An electrical current is passed through the coils, each producing its own magnetic field. The coils are oriented so that the magnetic fields they produce oppose each other, according to the technology’s patent.
If, for example, the first coil produces a magnetic field of 2 Teslas and the second coil generates a field that’s 0.5 T, it reduces the strength of the overall magnetic field to 1.5 T. The Tesla is the unit of measurement of a magnetic field’s magnitude.
Although the strength of the scanner’s magnetic field is reduced by the active shielding, it keeps the stray magnetic field inside the room, the developers noted in their patent application.

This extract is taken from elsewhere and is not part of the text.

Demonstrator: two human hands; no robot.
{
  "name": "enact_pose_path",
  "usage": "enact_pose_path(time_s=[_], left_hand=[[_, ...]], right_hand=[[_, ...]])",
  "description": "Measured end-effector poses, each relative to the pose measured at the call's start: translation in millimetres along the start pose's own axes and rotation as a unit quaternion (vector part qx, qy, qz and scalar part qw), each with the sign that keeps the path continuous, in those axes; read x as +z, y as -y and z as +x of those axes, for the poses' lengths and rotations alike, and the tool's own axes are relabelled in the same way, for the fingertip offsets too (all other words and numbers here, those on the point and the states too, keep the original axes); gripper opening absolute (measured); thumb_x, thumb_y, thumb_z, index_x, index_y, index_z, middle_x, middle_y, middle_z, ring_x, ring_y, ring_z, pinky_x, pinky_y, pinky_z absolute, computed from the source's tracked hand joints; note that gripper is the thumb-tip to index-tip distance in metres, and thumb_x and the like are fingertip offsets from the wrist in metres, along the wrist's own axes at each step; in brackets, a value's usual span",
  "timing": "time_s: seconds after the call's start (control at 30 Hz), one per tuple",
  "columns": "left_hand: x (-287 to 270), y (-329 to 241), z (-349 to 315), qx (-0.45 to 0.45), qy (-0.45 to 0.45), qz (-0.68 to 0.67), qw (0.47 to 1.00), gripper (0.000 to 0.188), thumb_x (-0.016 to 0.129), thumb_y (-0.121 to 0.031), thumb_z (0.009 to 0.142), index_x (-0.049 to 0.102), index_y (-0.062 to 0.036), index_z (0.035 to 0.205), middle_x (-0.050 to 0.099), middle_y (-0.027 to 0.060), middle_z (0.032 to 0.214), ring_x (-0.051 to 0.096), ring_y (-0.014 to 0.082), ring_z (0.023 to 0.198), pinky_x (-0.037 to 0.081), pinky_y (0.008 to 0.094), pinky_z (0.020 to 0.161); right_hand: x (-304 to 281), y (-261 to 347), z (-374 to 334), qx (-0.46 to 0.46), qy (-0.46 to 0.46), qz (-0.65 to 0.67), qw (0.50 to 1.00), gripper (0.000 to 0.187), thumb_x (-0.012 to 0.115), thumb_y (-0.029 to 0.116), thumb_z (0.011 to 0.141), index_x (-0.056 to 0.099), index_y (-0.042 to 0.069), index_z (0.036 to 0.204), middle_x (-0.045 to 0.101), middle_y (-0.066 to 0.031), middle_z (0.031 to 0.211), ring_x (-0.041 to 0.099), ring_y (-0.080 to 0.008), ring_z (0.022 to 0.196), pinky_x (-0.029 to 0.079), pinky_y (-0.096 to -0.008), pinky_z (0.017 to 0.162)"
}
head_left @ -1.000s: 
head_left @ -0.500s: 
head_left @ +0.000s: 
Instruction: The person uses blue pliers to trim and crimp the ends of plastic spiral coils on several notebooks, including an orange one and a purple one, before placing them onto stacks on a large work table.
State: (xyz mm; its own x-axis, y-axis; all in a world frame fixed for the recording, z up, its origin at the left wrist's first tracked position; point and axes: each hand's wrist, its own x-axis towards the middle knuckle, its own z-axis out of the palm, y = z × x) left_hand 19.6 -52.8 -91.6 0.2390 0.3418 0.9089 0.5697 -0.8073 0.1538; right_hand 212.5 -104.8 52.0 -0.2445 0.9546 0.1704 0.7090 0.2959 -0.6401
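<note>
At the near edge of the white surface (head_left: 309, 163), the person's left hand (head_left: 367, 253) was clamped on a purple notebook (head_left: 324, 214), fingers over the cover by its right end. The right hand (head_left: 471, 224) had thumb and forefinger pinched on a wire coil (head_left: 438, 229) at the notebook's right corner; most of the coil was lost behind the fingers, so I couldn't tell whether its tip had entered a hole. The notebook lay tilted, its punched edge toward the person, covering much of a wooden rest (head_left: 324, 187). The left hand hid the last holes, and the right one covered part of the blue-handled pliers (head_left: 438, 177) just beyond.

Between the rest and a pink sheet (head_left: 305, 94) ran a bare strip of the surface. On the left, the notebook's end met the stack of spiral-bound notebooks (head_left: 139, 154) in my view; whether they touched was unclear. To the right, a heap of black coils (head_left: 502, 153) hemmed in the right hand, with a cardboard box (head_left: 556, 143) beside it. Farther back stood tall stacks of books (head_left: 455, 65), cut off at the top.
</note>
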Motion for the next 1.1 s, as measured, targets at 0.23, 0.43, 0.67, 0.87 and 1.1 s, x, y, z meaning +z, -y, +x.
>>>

Thanks to actively shielded superconducting magnets, MRI is now a fundamental diagnostic tool “on which modern medicine depends,” Kale says. “Active shielding was a key enabler to MRI becoming so widespread and important.”
Administered by the IEEE History Center and supported by donors, the Milestone program recognizes outstanding technical developments around the world. The magnets’ Milestone plaque, which is to be displayed inside the Siemens Magnet Technology building in the Eynsham section of Oxfordshire reads:
“At this site, the first actively shielded superconducting magnets for diagnostic magnetic resonance imaging (MRI) use were conceived, designed, and produced. Active shielding reduced the size, weight, and installed cost of MRI systems, allowing them to be more easily transported and advantageously located, thereby benefiting advanced medical diagnosis worldwide.”